In Singapore, where the ruling party has been in power since 1959, prior to the city-state’s independence in 1965, abrupt resignations of top PAP party members are uncommon.
The announcement that a cabinet minister and the leader of a publicly traded firm in Singapore are under investigation by the city-state’s anti-corruption agency in a high-profile graft probe was made by the government just one week prior to the resignations.
As part of its probe into transport minister S Iswaran, Singapore’s Corrupt Practices probe Bureau issued an arrest warrant for billionaire Ong Beng Seng on Friday.

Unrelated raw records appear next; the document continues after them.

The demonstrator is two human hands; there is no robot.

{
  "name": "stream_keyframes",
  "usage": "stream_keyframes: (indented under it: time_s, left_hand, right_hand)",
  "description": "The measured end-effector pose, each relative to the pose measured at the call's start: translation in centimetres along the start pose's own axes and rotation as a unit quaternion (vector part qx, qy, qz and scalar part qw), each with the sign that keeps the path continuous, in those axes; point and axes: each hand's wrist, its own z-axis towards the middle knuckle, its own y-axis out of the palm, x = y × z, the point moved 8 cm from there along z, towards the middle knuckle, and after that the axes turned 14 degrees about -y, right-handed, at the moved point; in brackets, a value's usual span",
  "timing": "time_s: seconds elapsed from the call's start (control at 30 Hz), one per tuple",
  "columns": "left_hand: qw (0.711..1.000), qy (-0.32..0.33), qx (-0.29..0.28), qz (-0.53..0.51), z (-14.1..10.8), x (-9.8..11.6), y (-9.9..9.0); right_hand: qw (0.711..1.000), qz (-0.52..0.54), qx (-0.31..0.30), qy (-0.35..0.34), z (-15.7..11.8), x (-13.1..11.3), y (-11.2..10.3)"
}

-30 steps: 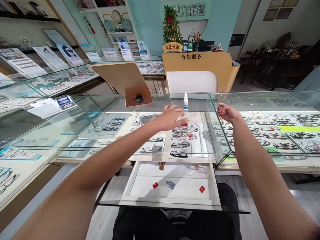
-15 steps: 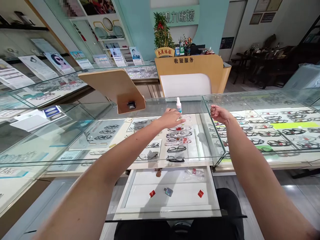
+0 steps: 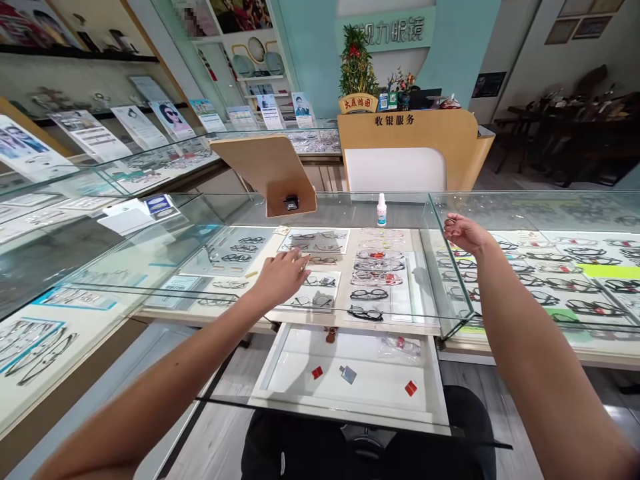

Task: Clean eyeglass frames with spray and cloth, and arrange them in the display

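Note:
My left hand (image 3: 280, 277) is over the middle of the glass display case, its fingers bent toward a row of glasses (image 3: 324, 260); whether they touch or hold anything is hidden. To the right, my right hand (image 3: 467, 233) is curled above the glass divider, and what its fingers hold, if anything, is too small to name. Between the hands, several pairs of glasses lie in a column, with black glasses (image 3: 365, 313) at the near end. A small white spray bottle (image 3: 381, 211) stands upright behind them.
Below the case, an open white drawer (image 3: 370, 400) holds red tags (image 3: 411, 388), a grey tag (image 3: 349, 375) and a clear plastic bag. A tilted wooden-backed mirror or stand (image 3: 270, 167) rises behind my left hand. Glass panel edges run across the counter.
My left hand has moved left and nearer, off the column of glasses by the bottle. The view has turned left, and my right hand stays at the divider.

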Motion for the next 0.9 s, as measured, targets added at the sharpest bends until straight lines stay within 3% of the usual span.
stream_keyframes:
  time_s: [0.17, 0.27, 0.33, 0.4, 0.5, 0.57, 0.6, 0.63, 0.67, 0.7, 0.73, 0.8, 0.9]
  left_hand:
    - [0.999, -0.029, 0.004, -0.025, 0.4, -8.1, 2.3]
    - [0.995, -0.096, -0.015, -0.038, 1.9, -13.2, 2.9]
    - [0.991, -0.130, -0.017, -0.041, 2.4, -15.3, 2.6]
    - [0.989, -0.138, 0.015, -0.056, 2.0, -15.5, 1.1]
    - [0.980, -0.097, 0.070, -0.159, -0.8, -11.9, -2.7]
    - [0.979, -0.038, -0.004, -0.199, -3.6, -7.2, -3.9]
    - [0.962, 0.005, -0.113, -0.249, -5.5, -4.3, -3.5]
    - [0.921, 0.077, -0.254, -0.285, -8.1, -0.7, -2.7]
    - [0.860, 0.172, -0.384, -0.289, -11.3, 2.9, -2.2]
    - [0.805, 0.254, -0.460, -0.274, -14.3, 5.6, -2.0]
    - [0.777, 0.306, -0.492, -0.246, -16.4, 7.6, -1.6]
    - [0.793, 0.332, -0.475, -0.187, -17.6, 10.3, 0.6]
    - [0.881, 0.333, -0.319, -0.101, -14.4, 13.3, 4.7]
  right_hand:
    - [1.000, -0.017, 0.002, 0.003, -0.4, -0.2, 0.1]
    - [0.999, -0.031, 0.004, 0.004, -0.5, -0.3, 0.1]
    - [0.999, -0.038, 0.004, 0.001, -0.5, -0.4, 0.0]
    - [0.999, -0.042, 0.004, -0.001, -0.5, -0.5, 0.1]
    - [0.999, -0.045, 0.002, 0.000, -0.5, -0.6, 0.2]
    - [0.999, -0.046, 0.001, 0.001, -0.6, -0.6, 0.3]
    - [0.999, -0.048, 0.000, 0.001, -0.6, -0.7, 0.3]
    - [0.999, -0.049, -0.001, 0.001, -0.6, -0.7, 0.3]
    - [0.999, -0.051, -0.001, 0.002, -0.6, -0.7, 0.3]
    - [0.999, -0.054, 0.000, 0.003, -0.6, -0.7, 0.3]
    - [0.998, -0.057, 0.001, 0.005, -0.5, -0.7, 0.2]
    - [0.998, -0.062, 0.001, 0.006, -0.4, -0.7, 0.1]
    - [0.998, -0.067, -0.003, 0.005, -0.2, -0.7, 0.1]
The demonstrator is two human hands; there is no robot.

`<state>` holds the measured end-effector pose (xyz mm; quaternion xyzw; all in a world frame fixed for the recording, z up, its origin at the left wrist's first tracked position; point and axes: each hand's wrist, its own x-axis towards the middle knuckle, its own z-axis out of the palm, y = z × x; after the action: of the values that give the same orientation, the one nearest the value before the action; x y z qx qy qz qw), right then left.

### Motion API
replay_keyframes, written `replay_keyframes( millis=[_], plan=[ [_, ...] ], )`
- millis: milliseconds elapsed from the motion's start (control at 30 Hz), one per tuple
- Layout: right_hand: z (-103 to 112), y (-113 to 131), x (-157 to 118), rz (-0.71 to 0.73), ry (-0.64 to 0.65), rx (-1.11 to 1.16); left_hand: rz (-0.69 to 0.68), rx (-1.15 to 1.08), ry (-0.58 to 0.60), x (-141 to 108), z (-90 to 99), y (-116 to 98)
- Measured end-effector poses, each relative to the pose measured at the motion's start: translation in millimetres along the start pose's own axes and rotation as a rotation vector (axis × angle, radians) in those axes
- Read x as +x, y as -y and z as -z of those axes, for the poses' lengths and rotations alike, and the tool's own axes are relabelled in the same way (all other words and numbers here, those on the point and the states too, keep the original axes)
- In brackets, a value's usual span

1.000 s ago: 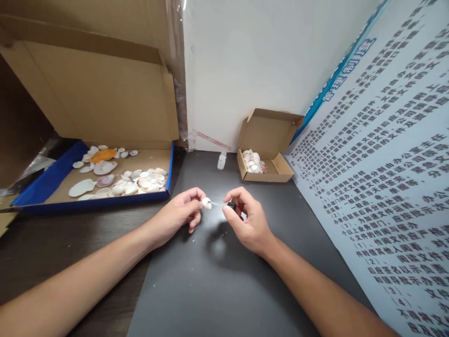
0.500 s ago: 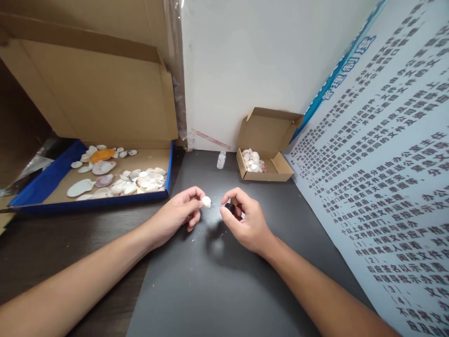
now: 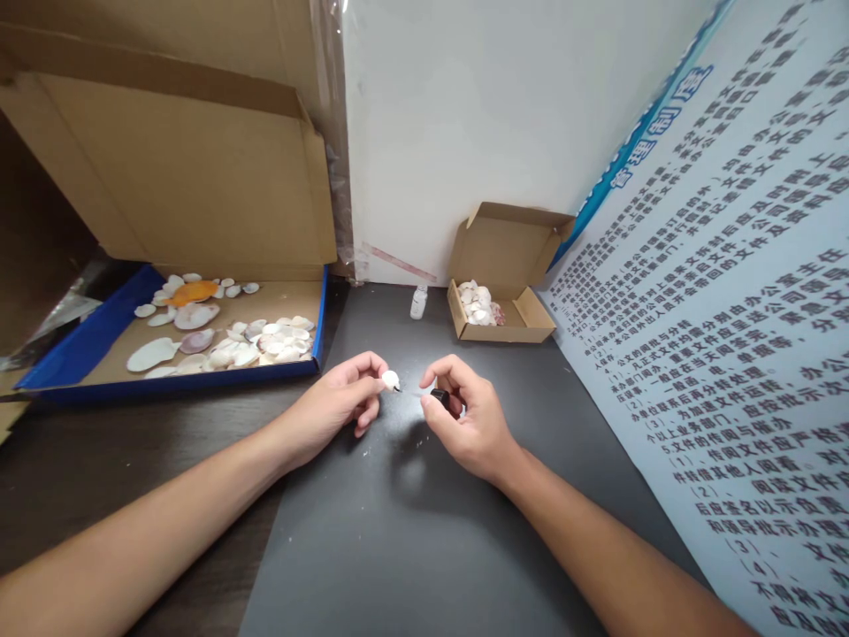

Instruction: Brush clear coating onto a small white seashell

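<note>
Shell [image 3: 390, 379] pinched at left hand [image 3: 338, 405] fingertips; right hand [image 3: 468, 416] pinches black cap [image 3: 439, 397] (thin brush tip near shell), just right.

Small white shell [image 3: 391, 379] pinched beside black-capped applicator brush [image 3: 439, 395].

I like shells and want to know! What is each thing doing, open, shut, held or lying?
Small shell: pinched in left hand.
Black-capped brush: held in right hand.
Big box: open, shells inside.
Small box: open, shells inside.
Little bottle: upright, uncapped.
</note>
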<state>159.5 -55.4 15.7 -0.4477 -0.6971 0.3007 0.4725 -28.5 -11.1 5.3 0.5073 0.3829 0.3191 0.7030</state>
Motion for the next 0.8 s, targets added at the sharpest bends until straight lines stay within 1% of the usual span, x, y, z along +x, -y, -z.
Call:
replay_keyframes(
  millis=[133,300,467,567,667,800],
  plan=[
    [-0.6,-0.5,0.2,-0.012,-0.024,-0.032,0.003,0.005,0.001,-0.5,-0.9,-1.3],
    [-0.7,-0.5,-0.1,0.006,-0.015,-0.026,-0.008,0.011,0.001,-0.4,-1.6,-1.7],
    [-1.4,-1.5,0.2,-0.012,-0.014,-0.044,-0.004,0.024,0.008,-0.1,-1.2,-1.3],
    [-1.6,-1.6,0.9,-0.015,-0.042,-0.022,-0.001,0.015,0.005,-0.2,-1.5,-1.9],
    [-1.4,-1.3,1.1,-0.011,-0.039,0.005,-0.003,0.012,-0.001,-0.6,-2.1,-2.6],
    [-1.0,-1.2,0.6,-0.036,-0.039,-0.020,-0.001,0.012,-0.007,-1.0,-2.8,-3.1]
  ],
)
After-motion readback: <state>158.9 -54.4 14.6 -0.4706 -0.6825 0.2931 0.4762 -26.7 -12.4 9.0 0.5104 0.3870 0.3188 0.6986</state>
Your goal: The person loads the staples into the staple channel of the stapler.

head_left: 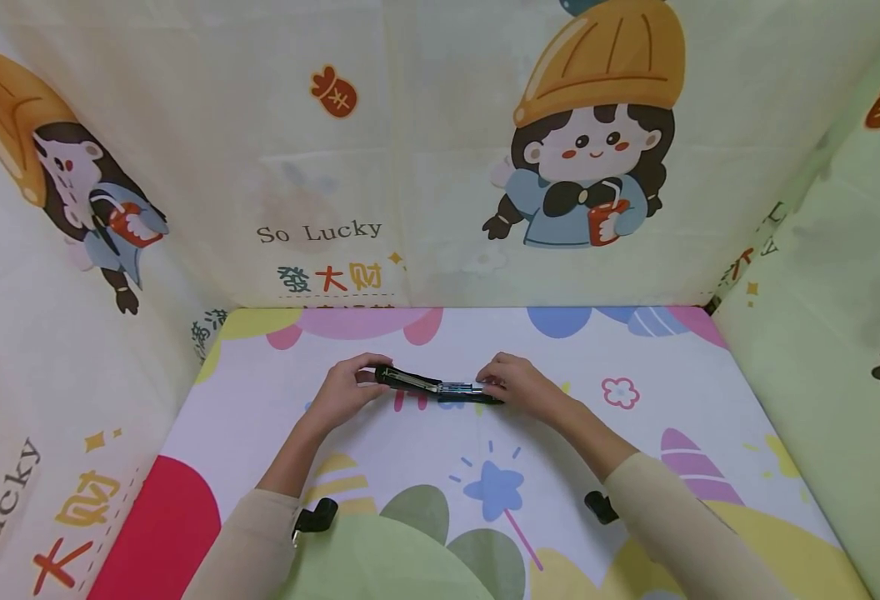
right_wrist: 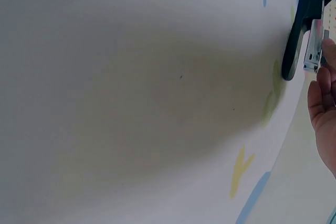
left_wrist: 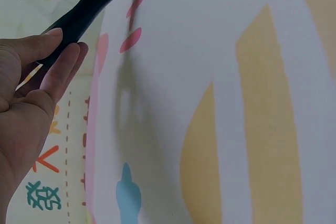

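Observation:
A black stapler (head_left: 407,381) is folded wide open above the table, its two arms spread nearly into a line. My left hand (head_left: 344,392) grips the end of one arm; in the left wrist view the thumb and fingers of that hand (left_wrist: 31,72) pinch its dark handle (left_wrist: 79,22). At the other end, my right hand (head_left: 522,386) has thumb and fingertips at the silver staple magazine (right_wrist: 314,48), beside the black base (right_wrist: 294,45). A small grey piece (right_wrist: 326,35) shows by the right thumb; I cannot tell if it is a staple strip.
A white table cover (head_left: 560,467) with coloured prints lies beneath the hands. Patterned cloth walls (head_left: 440,167) rise at the back and both sides. Black wrist-camera mounts (head_left: 316,517) show at both cuffs.

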Demonstrator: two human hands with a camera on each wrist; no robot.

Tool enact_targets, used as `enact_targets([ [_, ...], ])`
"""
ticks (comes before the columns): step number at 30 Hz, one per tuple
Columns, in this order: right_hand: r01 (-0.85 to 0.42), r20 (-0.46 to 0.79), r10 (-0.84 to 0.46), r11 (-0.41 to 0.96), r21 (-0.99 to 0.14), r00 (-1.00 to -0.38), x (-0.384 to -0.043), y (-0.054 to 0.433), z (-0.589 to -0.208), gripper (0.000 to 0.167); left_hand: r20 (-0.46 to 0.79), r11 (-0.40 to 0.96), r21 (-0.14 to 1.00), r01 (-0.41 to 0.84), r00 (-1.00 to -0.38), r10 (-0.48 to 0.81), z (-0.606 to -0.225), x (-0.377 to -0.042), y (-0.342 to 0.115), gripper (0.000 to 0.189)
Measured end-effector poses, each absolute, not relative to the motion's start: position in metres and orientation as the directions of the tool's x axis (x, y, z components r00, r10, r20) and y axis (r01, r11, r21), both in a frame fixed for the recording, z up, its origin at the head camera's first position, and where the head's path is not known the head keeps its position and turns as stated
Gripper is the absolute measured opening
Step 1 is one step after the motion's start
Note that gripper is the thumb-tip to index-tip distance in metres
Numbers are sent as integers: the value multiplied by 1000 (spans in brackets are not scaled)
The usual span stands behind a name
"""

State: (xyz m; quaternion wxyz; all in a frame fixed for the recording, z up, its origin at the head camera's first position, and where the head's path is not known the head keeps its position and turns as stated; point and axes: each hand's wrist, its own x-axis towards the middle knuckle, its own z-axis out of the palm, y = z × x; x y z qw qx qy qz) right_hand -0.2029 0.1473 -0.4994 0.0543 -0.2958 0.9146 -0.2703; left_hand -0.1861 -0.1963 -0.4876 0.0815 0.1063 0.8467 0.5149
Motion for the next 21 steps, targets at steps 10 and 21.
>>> enact_targets([
  [10,-540,86,-593,652,-533,-801,-205,133,-498,19,-27,452,887,96,-966,258,-487,-185,-196,44],
  [21,-560,83,-612,650,-513,-787,-206,121,-499,18,-32,451,888,94,-964,265,-485,-186,-195,46],
])
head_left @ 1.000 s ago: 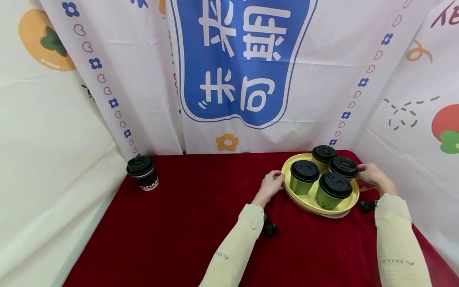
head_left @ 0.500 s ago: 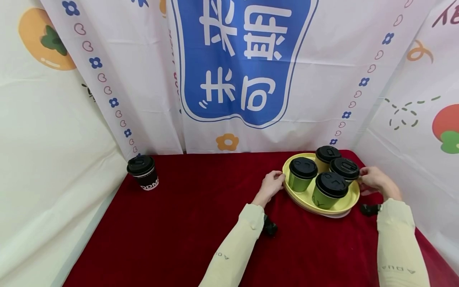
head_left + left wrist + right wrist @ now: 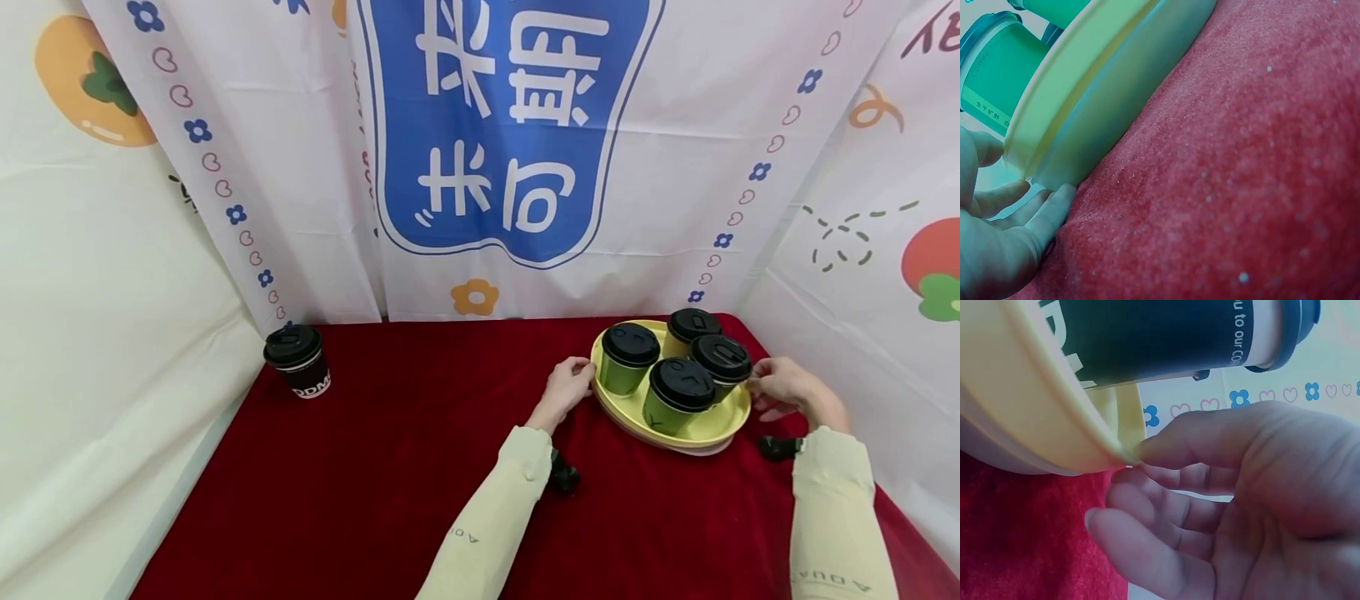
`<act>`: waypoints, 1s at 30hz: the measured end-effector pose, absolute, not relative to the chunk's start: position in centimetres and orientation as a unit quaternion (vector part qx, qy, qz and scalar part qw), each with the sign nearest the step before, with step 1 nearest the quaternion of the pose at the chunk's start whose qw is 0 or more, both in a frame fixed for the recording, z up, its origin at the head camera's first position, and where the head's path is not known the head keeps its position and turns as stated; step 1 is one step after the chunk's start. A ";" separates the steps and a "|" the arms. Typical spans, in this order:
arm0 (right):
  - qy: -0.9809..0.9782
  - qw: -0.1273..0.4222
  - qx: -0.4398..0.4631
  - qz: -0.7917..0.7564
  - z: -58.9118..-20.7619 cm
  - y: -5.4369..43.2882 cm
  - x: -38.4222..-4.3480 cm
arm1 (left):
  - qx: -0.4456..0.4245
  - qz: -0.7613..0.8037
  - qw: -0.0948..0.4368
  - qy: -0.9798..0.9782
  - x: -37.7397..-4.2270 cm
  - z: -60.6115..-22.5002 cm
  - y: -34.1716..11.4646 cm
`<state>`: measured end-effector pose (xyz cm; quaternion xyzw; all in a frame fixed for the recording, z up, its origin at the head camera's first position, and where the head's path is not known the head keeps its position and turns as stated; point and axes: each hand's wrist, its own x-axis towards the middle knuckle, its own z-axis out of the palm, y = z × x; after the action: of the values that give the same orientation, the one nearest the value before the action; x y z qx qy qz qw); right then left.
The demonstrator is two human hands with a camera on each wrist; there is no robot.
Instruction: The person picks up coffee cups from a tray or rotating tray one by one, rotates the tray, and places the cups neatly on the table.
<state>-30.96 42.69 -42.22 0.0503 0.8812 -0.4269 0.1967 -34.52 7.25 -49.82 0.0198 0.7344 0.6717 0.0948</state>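
In the head view a round yellow turntable [image 3: 708,429] sits at the table's back right on a paler base [image 3: 705,450]. Several lidded paper cups stand on it: a green cup [image 3: 622,375] at left, another green cup [image 3: 667,415] in front, a tan cup [image 3: 675,344] behind, and a dark-sleeved cup [image 3: 1147,337] at right. My left hand [image 3: 567,388] holds the left edge, thumb by the upper rim and fingertips low against the side. On the opposite side my right hand [image 3: 787,387] pinches the rim [image 3: 1119,447] between thumb and fingers.
A black lidded cup [image 3: 298,362] stands alone at the table's back left corner. Dark red cloth [image 3: 390,467] covers the table. Printed white curtains [image 3: 315,167] enclose the back and both sides, the right one close beside my right hand.
The turntable has turned clockwise with its cups: the front cup moved left, the back cup right. My right hand shifted slightly right and towards me; my left hand stayed put.
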 end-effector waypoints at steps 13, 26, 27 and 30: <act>0.874 0.171 0.067 -0.450 -42.5 43.1 -30.9 | 0.024 0.671 0.097 0.735 -34.5 -50.2 7.3; 0.855 0.163 0.066 -0.487 -43.7 43.6 -31.6 | 0.023 0.669 0.096 0.737 -34.4 -49.9 7.1; 0.853 0.163 0.068 -0.491 -43.9 43.7 -31.7 | 0.023 0.669 0.096 0.737 -34.4 -49.9 7.1; 0.845 0.162 0.075 -0.504 -44.5 43.9 -31.8 | 0.023 0.668 0.100 0.737 -34.4 -49.8 7.1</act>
<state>-31.82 43.90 -44.52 0.0751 0.8452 -0.5038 0.1618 -34.43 7.10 -49.83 0.0229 0.7373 0.6677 0.1003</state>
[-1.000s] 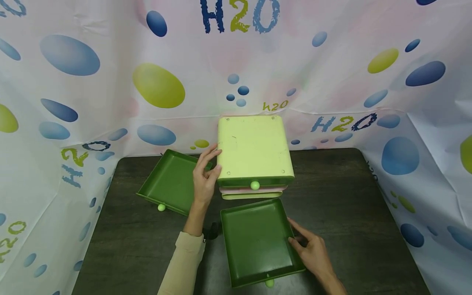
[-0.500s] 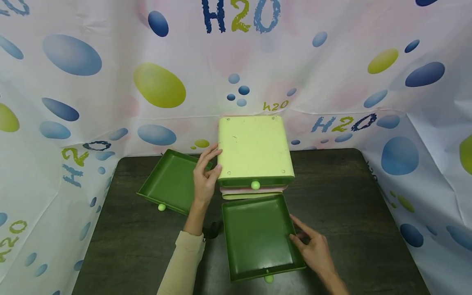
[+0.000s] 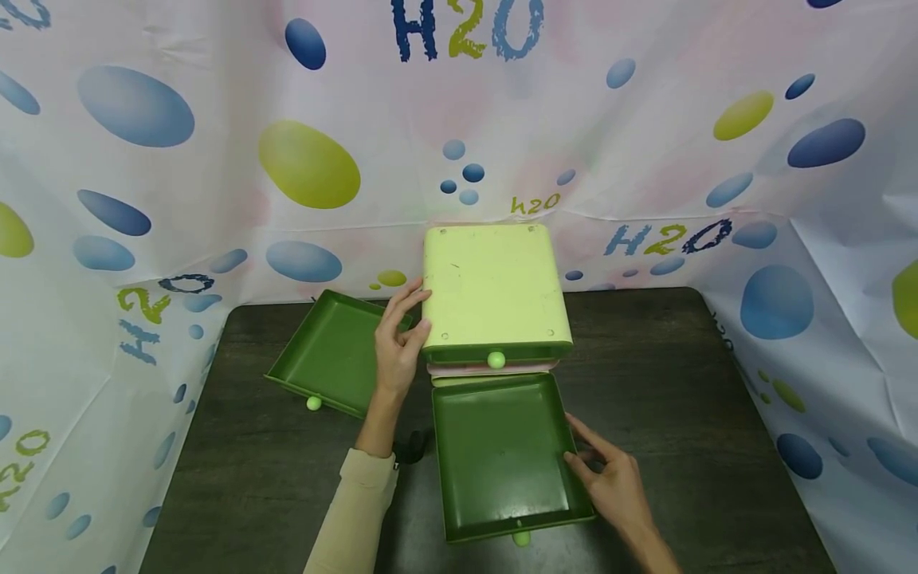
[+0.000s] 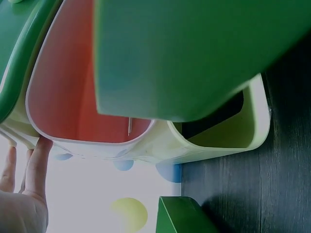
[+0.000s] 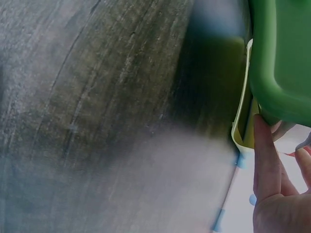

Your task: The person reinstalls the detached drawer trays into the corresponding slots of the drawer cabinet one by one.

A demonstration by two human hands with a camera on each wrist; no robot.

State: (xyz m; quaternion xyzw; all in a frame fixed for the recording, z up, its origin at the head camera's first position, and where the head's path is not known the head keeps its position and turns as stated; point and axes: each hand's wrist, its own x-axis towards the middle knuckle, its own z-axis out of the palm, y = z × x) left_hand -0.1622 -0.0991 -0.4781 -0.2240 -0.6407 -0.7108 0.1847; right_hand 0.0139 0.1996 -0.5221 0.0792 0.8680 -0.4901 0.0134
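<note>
A drawer cabinet (image 3: 495, 283) with a pale yellow top stands at the back of the table, a green drawer front with a round knob (image 3: 496, 360) in its top tier. In the left wrist view, the pink middle compartment (image 4: 63, 87) and the yellow bottom compartment (image 4: 257, 114) are both without drawers. My left hand (image 3: 397, 351) rests its fingers against the cabinet's left side. By its right side, my right hand (image 3: 610, 486) holds a green drawer (image 3: 509, 454), its back edge close to the cabinet front. Whether that edge is inside a compartment is hidden.
Another green drawer (image 3: 337, 351) lies at an angle on the dark table (image 3: 688, 383), left of the cabinet and partly behind my left forearm. A white patterned sheet (image 3: 402, 104) hangs behind the table and along its sides.
The drawer in my right hand has moved forward toward the cabinet and straightened slightly, hiding more of the bottom compartment's edge. My left hand keeps its place on the cabinet.
</note>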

After CPIB disclosed that the transport minister was collaborating with an inquiry, Lee claimed earlier last week that he had ordered Iswaran to take a leave of absence.
Tan admitted to making a mistake in Parliament when he spoke to a member of the opposition party in a manner that was “rude and unparliamentary” in his resignation letter to Lee.
After a recent issue involving a remark Tan made on a hot mic during a Parliament session, he resigned. The message was extensively shared on social media last week, drawing anger from the general public, and a video clip of it was later discovered.
Tan, who was chosen to serve as the 10th speaker of parliament in September 2017, stated in his letter of resignation that “my words have rightfully caused a lot of concern. Many people thought I wasn’t being fair.
“My error created more serious concerns about my objectivity and impartiality as Speaker. The Chair’s and Parliament’s credibility are crucial and cannot be compromised, he continued.
In his Monday briefing, Lee stated that he will name a new Speaker by the next session of Parliament, which would be held on August 1, and that he would also be making a ministerial statement at that time.
The primary reasons Singaporeans trust and respect the PAP and give us their mandate to form the government and work with us to better Singaporeans’ lives are high standards of propriety and personal behavior, along with remaining clean and uncorrupt, Lee stated.
“All PAP MPs, including Ministers and backbenchers, are expected to uphold these fundamental principles at all times. This is a necessity in the strictest sense because without party discipline and honesty, we are nothing.